As for his bull, “I put it there for art,” the Italian-born sculptor told MarketWatch, which first reported his anger. “My bull is a symbol for America. My bull is a symbol of prosperity and for strength.”

The girl’s sculptor has no hostile feelings toward the bull.

“I love Charging Bull!” Visbal told The Associated Press on Sunday, speaking from her home in Rehoboth Beach, Delaware. “But women are here, and we’re here to stay.”

She was commissioned to create a 36-inch-tall girl with hands on hips and chin up. “Then we thought, this is a really big bull and we should increase the height to 50 inches,” she said. “But I made sure to keep her features soft; she’s not defiant, she’s brave, proud and strong, not belligerent.”

The sculptor based her work on two Delaware children — a friend’s daughter she said had “great style and a great stance, and I told her to pretend she was facing a bull.” The second was a “beautiful Latina girl, so everyone could relate to the Fearless Girl.”

Visbal, who was born in Montevideo, Uruguay, while her American father was in the foreign service, is to be honored Monday along with State Street on the steps of New York’s City Hall by a group of prominent bipartisan women who are asking that the statue be made permanent.

A spokesman for New York City, which controls public art in the area, did not say when a decision would be made.
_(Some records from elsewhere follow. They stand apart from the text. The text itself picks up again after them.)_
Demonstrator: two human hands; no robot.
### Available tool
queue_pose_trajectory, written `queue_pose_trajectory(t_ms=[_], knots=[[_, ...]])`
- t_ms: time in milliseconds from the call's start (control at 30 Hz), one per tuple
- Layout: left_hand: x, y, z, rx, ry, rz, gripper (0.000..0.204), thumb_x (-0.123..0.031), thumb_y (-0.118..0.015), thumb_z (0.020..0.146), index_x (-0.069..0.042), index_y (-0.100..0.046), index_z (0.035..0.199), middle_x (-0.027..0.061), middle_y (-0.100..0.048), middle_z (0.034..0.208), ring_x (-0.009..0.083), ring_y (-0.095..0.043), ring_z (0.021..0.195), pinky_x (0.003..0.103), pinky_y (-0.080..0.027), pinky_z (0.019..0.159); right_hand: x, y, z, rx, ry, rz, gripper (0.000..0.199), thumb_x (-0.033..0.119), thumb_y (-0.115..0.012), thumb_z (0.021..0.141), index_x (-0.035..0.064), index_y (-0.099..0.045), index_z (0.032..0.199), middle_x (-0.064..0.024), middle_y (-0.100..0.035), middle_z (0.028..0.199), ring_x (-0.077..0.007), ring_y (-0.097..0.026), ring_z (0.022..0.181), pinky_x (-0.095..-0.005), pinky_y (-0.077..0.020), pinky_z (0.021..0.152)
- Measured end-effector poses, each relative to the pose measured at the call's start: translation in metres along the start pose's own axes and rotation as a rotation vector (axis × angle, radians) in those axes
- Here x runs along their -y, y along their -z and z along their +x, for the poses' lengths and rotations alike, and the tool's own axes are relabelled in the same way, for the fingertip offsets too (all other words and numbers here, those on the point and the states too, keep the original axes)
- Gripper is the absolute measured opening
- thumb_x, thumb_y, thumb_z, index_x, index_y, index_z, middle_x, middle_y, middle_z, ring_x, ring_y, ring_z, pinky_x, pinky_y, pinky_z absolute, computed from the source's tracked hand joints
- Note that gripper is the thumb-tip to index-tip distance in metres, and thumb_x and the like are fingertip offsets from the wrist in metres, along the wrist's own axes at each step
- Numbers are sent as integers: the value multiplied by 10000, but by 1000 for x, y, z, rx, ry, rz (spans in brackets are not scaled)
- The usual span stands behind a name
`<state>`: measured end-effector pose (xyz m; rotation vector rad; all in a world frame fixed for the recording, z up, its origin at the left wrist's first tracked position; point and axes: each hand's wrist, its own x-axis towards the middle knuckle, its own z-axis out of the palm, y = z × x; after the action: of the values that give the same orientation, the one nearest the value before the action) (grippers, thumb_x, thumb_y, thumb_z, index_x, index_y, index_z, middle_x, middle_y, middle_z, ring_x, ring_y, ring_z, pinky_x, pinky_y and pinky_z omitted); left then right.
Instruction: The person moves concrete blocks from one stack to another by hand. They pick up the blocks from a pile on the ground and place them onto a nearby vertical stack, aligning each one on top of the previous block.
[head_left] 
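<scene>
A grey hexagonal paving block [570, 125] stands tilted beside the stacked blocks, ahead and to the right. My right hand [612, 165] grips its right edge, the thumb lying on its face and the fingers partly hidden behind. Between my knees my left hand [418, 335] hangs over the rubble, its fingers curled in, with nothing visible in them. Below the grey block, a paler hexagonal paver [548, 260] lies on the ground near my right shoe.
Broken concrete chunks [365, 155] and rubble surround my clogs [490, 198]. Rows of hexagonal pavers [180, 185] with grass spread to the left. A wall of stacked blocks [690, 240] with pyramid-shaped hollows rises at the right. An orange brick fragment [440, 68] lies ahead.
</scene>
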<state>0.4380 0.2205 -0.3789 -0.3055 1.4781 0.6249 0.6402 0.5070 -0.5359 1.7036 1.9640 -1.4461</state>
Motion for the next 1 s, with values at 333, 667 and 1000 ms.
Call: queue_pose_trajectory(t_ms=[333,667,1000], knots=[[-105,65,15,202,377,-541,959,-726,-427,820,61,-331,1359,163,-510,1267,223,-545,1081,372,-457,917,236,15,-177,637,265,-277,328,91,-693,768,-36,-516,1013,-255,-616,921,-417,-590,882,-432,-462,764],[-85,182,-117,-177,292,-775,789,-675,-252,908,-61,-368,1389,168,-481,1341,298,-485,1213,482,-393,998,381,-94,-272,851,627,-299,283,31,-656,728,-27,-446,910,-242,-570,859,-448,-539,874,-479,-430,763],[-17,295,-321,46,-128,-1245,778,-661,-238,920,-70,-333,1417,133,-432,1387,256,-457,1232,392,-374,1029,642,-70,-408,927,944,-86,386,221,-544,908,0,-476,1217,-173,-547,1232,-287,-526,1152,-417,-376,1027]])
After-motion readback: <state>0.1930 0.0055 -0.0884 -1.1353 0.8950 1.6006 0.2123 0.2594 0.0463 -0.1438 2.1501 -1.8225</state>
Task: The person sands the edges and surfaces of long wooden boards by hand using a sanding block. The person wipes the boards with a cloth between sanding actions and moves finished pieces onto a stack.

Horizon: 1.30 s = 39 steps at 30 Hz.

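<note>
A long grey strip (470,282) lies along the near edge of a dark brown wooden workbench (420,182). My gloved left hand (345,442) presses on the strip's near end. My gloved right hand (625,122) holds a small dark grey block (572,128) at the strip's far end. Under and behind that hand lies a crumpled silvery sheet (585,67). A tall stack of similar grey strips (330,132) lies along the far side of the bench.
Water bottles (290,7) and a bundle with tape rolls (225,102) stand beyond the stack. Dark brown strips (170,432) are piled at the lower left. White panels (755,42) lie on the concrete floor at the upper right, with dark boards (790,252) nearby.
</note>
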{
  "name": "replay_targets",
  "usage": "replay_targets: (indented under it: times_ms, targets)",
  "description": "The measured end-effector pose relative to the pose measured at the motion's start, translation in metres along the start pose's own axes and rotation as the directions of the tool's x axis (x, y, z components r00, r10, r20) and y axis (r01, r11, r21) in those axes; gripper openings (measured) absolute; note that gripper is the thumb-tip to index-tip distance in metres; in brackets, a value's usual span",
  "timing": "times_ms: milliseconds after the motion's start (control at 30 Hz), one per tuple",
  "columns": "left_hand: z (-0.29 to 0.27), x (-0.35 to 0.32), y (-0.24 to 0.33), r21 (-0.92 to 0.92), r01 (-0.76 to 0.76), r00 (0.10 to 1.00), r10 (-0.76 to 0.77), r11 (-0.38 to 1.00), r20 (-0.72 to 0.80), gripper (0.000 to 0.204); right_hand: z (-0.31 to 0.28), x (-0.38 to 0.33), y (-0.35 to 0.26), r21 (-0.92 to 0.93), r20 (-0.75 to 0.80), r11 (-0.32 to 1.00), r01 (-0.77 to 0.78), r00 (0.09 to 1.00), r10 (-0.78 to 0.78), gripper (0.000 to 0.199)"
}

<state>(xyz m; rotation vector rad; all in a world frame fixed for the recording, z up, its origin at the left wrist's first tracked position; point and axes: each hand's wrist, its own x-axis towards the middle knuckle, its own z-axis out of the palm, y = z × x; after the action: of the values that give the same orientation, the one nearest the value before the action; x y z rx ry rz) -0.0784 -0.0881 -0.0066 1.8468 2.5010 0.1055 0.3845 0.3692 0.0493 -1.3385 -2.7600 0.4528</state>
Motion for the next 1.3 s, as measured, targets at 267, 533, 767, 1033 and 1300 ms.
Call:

Mayor Bill de Blasio has said only that he would try to prolong the girl’s presence.

David Levi Strauss of Manhattan’s School of Visual Arts, known for his writings about the impact of art on society and politics, says he is excited by the dynamics the girl statue has brought to the space and agrees the overall meaning has shifted.

“The girl has changed the meaning of the bull forever,” he says. “With public art like this, you never know what’s going to happen; it’s a Rorschach test onto which people are projecting their own opinions and feelings.”

A similar point-counterpoint was played out at the Vietnam Veterans Memorial, erected in 1982 in Washington, with three soldiers in bronze added two years later, seemingly interacting with the stark marble wall bearing the names of the dead. The result prompted debate; some said the soldiers infused life onto the wall, while protesters blasted the statue as a tasteless intrusion.

When it comes to the girl facing the bull, Strauss said, “the bull’s stature diminishes. She’s the individual standing up to the beast of power. … She’s frozen in a sort of dream of winning, and that’s what appeals to people. She’s irresistible.”